>>>A onda mais temida do mundo
Foto: Brian Bielmann

A onda mais temida do mundo

Entrar no tubo de Teahupoo é um sonho para qualquer surfista. Sair de pé desta onda taitiana já é outra coisa.
É
o passeio da fama para um surfista. A esquerda mais arriscada, uma atração irresistível para os mais ousados e experientes. Poucos se atrevem a entrar em Teahupoo e menos ainda conseguem sair de pé; a força e a velocidade criam a onda mais difícil do mundo.
“Como vamos surfar isto? Era uma loucura!” A lenda do surf, Dylan Longbottom, participava em 27 de agosto de 2011 no Campeonato do Mundo de Surf (WSL), no Taiti. Naquele dia levantaram-se as mais altas ondas alguma vez vistas em Teahupoo, atingindo 10 m, o dobro do habitual. A Marinha Nacional Francesa tinha assinalado a zona com duplo código vermelho, sendo proibido, sob pena de prisão, entrar na água. A onda chegava com fúria.
Os surfistas podem passar até três horas na água, à espera que chegue a sua vez de entrar na onda.
Foto: Brian Bielmann

Aqui sobrevive o tow-in surf

Há uma década que o tow-in surf passou de moda. Nesta modalidade, motos de água, jet skis ou até helicópteros rebocam o surfista até à entrada da onda, dando-lhe um impulso que lhe permite efetuar as manobras mais espetaculares. Mas em Teahupoo, devido ao seu ímpeto, continua a ser um must.

Para alguns dos participantes no campeonato a expectativa de perigo só aumentou a vontade de a cavalgar, embora com o medo presente. “Era aterrador, podíamos morrer ali”, assegurava Longbottom. Apesar dos temores e desobedecendo às instruções das autoridades ele e outros aventureiros fizeram-se ao mar. “Surfar essa onda e sair dela é uma experiência que nenhum dinheiro consegue pagar”, confessaria o surfista quando terminou o dia que ficaria para a história do surf. O que se passou neste dia foi tão épico que ainda hoje se fala disso. De resto originou o documentário “Código Vermelho”.
Pipeline (Havai) e Mavericks (Califórnia) são outras ondas famosas, mas nenhuma é comparável a Teahupoo, quanto ao perigo e à forma. O seu nome significa “muro de caveiras” e provém de um antigo rei taitiano, temido pelo seu interesse em colecionar cabeças. Teahupoo nasce perto do canal de Havae, 70 km a sudeste de Papeete, a capital do Taiti. Aí, 700 m mar adentro, rebenta num recife de coral, em forma de meia-lua, que vigia de perto os surfistas que o sobrevoam.
As ilhas que formam o Taiti são os cumes emersos de antigos vulcões, por isso a profundidade do oceano já é quilométrica perto da costa.
Foto: Brian Bielmann

Taiti, berço do surf

Em 1788 James Morrison, desertor do famoso navio HMS Bounty, escrevia surpreendido sobre os taitianos: “pegam numa tábua (…) e nadam até à origem da ondulação, aguardam a formação de uma onda, (…) e, deitando-se sobre a tábua, colocam-se na crista (…) e avançam com ela numa rapidez extraordinária”.

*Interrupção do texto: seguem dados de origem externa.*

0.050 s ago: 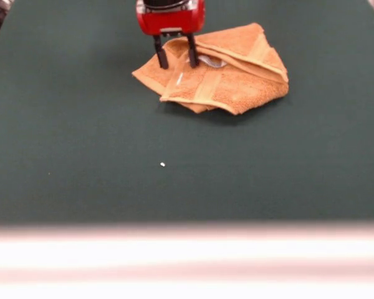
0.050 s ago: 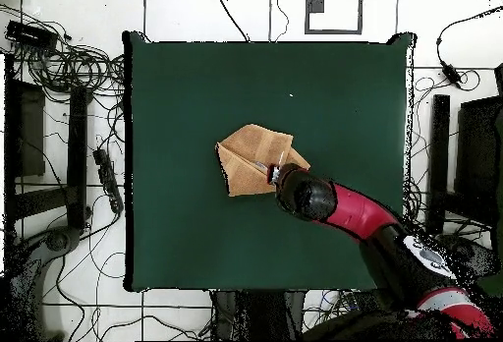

A profundidade do oceano passa bruscamente de 45 m a 1,5 m, o que provoca uma onda virulenta, com quase mais tubo que parede, e cuja extensão vai dos 50 m aos 150 m. Na verdade, a anatomia peculiar desta onda, por ser um tubo do princípio ao fim, não permite manobras, pelo que em competição só se pontua o tubo. Teahupoo transforma-se num show: durante a temporada forma-se um exército de embarcações, pranchas, motos de água e bares de praia improvisados sobre as águas. É uma batalha naval na qual se luta por encontrar e manter a melhor posição: os surfistas esperam sobre as pranchas o momento de entrar na batalha e conquistar a crista da onda; os cameramen e fotógrafos aproximam-se ao máximo para conseguirem os melhores ângulos; e os turistas observam emocionados, desde uma barca perto da onda.
Todos os anos, umas 20 mil pessoas praticam surf nas águas polinésias.
Foto: Brian Bielmann
Desta posição privilegiada observam os surfistas sem sorte, que não conseguem manter o equilíbrio e caem, sofrendo a violência da onda e a ameaça do recife por baixo de água. Quando a sorte bafeja, ficam extasiados com os riders, que conseguem deslizar sobre a água até ao final do tubo e aparecer de pé, com o sorriso de quem cumpriu um sonho e conquistou a onda mais radical de todos os oceanos.